■ Work required ■
Determine how many lines below contain the word "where", then write that number by itself.

==== Data below

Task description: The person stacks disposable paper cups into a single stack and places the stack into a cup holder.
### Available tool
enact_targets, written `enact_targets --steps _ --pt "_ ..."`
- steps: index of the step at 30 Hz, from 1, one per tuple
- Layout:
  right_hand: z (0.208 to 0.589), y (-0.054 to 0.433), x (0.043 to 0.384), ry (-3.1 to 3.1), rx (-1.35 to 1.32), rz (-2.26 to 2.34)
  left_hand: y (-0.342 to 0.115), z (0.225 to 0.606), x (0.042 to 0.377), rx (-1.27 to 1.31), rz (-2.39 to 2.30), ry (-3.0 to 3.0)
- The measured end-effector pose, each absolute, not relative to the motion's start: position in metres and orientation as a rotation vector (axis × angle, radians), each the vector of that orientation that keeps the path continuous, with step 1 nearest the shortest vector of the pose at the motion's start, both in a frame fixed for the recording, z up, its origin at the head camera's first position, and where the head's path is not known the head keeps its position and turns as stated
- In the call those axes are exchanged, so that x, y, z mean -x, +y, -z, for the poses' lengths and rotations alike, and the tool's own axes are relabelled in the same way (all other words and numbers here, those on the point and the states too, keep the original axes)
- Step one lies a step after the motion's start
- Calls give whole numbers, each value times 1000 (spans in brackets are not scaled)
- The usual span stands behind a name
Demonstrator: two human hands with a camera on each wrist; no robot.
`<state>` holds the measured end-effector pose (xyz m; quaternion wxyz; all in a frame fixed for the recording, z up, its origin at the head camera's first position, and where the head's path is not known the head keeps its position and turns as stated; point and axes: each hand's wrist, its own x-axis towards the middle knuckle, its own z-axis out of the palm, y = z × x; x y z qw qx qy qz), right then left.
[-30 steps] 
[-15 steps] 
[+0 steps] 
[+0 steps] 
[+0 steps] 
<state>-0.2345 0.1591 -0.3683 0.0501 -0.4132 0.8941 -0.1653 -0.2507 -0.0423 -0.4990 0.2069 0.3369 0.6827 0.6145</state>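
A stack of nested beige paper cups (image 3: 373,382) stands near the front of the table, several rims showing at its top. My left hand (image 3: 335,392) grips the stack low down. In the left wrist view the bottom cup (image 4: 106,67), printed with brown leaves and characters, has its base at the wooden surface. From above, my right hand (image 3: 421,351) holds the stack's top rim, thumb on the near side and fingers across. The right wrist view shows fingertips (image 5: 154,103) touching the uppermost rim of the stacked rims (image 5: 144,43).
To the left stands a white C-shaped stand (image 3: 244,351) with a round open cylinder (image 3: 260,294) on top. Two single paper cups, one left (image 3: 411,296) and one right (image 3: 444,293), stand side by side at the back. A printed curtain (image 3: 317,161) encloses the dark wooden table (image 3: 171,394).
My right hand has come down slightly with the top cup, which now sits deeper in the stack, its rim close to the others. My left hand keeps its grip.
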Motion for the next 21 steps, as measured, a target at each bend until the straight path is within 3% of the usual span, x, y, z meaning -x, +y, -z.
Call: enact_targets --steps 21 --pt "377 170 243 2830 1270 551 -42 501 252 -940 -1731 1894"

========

■ Problem solution ■
2